不動産を物納申請すると、税務署と物納財産の管理官庁である財務局の担当者による現地調査が行なわれます。この現地調査では、境界標の確認や隣接地との越境物の確認、土地の利用状況・建物の状況など多岐にわたりチェックが行われます。この調査には申請者も立会いを求められますので、必要に応じて税理士や物納の専門家に同行してもらうのがよいでしょう。

現地調査を行った結果、その申請財産に収納許可を出すために整備が必要であると判断された場合は、収納に必要な措置を求める「措置通知」が送付されてきます。この措置通知は、その申請地に軽微な越境物がある場合に、それを撤去あるいは隣接地の所有者から同意をとることや、廃棄物が残置されているときにその廃棄物を撤去するなど、不動産を国が収納したときに後に問題を残さないように整備することを求められるものです。

従来の制度では、この整備に関しても期限の定めがなかったため、じっくりと時間をかけて整備に取り組むことが出来ました。要求される事項によっては、隣接者との交渉により同意を得て、それを確認書・覚書などの書面にして提出するものもあり、その交渉および書面を取り付けるのに時間がかかるものもありましたが、物納の担当官に途中経過をしっかりと報告していれば、相当長期間にわたっても認められていたのです。

しかし、今回の改正では、この措置通知にもとづく整備も期限を明確に区切られてしまいました。

まず、措置通知が送付されてきた時点で、1年以内の措置期限が定められます。原則としては、その措置期限までに要求された整備を行わなければなりませんが、期限までに間に合わない場合には「措置期限延長届出書」を提出して、期限を延長することが出来ます。ただし、書類提出のときと同じく、この届出によって延長できるのは措置通知を受けた日から最長1年までです。もし、延長届出をして1年以内に所要の整備が出来なければ、その物納申請は却下されます。

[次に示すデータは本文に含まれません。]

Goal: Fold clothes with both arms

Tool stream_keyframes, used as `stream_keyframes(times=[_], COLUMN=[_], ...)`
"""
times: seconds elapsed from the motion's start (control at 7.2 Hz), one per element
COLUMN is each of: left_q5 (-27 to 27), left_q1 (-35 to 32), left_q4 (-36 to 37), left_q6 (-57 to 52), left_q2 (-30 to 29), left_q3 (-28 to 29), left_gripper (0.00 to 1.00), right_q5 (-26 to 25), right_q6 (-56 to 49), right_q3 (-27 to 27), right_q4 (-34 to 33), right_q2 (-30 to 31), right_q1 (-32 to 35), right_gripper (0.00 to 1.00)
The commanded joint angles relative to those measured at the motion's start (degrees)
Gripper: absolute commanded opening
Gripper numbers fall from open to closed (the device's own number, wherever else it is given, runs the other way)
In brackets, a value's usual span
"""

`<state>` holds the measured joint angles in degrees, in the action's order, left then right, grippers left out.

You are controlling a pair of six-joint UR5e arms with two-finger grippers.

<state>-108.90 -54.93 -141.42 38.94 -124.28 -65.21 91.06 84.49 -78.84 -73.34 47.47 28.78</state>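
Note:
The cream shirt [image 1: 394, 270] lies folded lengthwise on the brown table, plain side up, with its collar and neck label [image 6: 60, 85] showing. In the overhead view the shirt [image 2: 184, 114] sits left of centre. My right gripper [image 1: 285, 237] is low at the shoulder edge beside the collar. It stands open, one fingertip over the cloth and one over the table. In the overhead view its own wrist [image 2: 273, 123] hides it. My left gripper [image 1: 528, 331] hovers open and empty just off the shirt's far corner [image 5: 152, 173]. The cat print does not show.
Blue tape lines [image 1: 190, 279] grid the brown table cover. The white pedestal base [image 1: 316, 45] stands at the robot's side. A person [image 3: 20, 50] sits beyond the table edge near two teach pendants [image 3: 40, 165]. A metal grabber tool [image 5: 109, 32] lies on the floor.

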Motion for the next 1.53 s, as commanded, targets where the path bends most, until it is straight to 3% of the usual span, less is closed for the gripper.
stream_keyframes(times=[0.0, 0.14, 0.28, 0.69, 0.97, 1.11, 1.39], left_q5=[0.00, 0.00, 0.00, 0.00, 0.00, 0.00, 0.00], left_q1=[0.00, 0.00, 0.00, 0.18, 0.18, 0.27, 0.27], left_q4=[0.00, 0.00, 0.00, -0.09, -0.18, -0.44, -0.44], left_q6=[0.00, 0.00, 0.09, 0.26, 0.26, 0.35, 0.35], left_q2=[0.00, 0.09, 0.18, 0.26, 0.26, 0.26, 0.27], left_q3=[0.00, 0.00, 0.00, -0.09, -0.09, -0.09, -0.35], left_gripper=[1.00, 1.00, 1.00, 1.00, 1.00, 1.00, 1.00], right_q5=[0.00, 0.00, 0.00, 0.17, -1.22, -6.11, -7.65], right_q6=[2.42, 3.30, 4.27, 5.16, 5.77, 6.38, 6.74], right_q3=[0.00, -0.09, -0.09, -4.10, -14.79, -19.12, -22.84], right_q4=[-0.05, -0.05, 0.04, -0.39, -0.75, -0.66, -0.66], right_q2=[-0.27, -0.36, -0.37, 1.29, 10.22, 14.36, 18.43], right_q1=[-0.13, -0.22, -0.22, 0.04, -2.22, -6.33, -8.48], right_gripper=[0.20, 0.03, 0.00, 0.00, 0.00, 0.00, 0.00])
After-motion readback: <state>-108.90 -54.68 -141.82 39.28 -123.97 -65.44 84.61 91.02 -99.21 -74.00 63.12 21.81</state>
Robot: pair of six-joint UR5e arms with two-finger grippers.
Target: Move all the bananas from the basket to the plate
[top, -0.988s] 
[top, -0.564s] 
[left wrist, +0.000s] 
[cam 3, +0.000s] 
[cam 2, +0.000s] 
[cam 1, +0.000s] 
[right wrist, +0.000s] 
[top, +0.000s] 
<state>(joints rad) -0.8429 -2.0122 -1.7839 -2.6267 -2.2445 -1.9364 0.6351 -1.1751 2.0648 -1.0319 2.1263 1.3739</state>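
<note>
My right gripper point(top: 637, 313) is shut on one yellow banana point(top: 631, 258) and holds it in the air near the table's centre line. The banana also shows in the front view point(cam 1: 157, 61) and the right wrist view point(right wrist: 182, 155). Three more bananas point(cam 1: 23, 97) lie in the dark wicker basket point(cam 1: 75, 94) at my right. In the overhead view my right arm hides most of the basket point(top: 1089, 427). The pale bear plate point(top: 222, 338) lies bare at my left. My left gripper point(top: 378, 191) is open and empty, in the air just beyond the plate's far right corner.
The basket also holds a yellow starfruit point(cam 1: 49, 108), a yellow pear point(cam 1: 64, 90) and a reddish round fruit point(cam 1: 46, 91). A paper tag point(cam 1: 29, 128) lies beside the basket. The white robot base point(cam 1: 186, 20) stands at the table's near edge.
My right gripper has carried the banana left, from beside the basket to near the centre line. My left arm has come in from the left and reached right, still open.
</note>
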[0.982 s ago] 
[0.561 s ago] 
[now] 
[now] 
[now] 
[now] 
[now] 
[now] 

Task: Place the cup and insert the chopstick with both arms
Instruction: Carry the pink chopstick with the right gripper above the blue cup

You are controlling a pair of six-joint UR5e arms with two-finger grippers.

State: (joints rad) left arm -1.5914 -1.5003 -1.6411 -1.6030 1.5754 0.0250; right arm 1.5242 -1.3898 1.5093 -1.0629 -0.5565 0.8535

したがって、措置通知を受けた場合には、その内容を的確に把握するとともに、整備するために必要な作業内容の確認、そしてその作業は自分で出来るのか、外部の専門家に頼まなければならないのかを、すばやく判断しなければなりません。

さらに、外部の専門家を頼む場合には、その作業を行うのにどのような専門家・専門業者に委託するかも、大きなポイントになります。物納に関する実務経験の豊富な専門家であれば、迅速かつ適切に処理してもらうことが期待できますが、業者選びを誤ると1年以内に完了しなかったり、そもそも作業内容自体が当局の要求水準を充たさないこともあるからです。物納にあたっては、専門家選びも慎重に行わなければいけません。